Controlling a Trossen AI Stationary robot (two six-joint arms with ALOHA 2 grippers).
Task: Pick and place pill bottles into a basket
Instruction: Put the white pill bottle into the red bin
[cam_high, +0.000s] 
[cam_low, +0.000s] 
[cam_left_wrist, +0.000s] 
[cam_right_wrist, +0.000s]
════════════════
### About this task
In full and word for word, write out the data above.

### Answer space
Controlling a Trossen AI Stationary robot (two six-joint arms with ALOHA 2 grippers).
Task: Pick and place pill bottles into a basket
Instruction: Put the white pill bottle into the red bin
[cam_high, +0.000s] 
[cam_low, +0.000s] 
[cam_left_wrist, +0.000s] 
[cam_right_wrist, +0.000s]

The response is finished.